After a doctor makes a serious surgical error that results in lasting harm to a patient, people in New Mexico may expect that the state medical board would take action and revoke his or her license. However, this is not always the case.
The Journal Sentinel reports that over the past five years, more than 250 doctors across the country voluntarily surrendered their licenses in one state due to unprofessional conduct, surgical mistakes, medication errors and other misconduct, and then began practicing medicine in another state. By volunteering to give up their licenses, many of the physicians sidestepped any trouble at all. Even those that did undergo disciplinary actions were not likely to have any public disclosure of the incident, and most did not undergo any scrutiny by the medical boards in the states they moved to.
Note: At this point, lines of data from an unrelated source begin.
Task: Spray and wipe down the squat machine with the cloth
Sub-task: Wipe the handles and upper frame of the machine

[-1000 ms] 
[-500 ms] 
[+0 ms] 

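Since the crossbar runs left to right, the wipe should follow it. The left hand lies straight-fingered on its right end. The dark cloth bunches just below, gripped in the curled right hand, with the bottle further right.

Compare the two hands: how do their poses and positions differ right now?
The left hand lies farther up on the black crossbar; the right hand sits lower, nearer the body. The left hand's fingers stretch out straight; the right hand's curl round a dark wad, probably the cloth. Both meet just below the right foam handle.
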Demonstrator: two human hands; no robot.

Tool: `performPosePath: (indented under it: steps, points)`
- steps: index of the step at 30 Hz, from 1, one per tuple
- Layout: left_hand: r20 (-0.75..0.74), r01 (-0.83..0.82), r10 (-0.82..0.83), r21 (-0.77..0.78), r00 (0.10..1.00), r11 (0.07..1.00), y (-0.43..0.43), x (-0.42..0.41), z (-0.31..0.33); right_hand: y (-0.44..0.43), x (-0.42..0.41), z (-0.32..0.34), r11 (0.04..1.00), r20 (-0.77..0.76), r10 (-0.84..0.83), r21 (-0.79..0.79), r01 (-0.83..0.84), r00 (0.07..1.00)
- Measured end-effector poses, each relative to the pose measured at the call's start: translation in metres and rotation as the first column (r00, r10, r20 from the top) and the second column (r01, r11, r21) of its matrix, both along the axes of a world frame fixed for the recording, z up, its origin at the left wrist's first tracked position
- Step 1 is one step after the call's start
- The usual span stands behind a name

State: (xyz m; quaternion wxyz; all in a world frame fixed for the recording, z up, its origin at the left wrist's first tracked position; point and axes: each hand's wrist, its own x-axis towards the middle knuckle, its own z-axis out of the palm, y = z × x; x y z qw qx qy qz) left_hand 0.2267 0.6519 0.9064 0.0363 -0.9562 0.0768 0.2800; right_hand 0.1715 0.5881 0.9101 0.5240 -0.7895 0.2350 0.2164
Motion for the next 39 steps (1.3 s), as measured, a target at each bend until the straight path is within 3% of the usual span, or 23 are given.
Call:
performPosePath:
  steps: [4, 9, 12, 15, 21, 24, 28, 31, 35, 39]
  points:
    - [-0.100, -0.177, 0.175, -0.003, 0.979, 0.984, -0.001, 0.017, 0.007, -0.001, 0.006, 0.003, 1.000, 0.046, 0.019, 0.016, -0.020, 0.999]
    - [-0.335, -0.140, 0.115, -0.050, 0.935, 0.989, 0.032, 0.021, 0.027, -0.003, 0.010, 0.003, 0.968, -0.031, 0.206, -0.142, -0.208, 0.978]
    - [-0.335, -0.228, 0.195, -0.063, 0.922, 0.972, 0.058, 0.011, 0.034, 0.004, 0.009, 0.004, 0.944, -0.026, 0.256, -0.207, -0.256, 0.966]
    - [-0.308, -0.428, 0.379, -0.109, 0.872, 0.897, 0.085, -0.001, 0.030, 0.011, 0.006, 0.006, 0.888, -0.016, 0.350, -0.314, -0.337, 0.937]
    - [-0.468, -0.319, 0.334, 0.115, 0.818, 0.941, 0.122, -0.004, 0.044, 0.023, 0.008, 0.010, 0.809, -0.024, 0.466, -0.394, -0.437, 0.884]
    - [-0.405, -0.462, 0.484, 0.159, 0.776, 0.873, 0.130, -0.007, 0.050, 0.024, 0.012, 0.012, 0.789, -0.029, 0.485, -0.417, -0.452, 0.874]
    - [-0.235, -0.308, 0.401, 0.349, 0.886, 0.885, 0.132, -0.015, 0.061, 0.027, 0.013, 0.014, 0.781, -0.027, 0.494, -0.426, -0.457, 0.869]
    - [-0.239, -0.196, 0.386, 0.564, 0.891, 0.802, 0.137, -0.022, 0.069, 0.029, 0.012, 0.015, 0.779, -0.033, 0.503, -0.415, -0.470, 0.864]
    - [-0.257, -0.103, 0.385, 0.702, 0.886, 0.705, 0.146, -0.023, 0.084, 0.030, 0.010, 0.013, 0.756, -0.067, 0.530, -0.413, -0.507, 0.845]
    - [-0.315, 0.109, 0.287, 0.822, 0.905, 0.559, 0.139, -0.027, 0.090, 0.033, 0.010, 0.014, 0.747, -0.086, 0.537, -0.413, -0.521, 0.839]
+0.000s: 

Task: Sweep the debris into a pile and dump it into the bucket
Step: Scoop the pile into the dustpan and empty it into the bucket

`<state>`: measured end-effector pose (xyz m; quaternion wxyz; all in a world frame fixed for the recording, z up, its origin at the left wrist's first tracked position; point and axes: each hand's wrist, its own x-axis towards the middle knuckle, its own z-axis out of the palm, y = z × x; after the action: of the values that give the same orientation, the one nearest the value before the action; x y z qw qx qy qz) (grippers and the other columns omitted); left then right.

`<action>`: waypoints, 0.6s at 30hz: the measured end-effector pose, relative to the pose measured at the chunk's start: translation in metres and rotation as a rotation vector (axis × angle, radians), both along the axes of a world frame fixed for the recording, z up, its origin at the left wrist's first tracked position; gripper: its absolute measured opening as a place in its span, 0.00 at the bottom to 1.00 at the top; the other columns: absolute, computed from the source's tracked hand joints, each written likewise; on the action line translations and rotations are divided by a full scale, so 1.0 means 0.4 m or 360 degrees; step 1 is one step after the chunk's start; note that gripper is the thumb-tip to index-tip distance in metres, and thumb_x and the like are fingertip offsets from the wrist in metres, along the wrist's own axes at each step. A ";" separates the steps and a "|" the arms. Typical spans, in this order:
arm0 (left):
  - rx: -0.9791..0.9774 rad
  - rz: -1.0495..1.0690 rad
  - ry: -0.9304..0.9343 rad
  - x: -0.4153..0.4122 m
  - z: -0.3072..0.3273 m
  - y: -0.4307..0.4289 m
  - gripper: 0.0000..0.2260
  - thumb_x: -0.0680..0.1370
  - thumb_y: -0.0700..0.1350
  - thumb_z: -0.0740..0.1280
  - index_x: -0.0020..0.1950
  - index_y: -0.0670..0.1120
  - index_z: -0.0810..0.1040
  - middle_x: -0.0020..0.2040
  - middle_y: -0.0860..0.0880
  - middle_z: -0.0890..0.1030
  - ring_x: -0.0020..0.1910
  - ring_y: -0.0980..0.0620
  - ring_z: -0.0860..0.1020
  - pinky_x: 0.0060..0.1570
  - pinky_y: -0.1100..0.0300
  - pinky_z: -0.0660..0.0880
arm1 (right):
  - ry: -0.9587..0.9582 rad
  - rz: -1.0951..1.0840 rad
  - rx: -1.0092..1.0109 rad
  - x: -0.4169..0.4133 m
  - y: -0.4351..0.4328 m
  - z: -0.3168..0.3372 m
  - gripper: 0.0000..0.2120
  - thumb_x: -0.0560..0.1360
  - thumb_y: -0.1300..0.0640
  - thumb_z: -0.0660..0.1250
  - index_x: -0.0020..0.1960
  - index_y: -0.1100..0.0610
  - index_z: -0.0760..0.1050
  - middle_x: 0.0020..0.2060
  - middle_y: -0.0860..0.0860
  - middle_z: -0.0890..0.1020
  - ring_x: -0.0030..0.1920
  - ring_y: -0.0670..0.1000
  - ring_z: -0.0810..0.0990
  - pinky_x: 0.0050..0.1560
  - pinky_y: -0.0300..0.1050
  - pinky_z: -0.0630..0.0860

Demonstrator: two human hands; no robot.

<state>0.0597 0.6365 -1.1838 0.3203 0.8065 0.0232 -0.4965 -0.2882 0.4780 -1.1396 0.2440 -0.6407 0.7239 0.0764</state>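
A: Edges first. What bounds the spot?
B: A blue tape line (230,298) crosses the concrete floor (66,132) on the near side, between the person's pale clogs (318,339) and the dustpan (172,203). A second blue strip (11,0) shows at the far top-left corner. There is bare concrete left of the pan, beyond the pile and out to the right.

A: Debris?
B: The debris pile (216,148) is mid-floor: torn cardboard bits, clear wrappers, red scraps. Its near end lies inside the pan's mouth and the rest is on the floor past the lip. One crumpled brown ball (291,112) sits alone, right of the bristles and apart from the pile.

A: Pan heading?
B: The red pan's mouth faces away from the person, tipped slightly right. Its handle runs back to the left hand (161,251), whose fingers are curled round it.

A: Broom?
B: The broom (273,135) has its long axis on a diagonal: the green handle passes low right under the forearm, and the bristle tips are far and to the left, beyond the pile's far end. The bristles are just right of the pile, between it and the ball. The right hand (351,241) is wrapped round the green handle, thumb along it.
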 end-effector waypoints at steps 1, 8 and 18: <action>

For example, one surgeon had medical malpractice lawsuits filed against him because two out of his seven Wisconsin patients died after surgery. He surrendered his license and moved to New York, where he began practicing medicine without any problems or delays.
Many such incidents occur because states do not keep and share appropriate records between them. According to USA TODAY, there is a federal database that includes records of doctors who have undergone disciplinary actions, as well as malpractice awards and other actions against them. However, an investigation revealed that in 2017, medical boards in 13 states never checked the database once, while many others checked records fewer than 100 times. Only two states have automated their searches so that they are alerted to changes in physician records.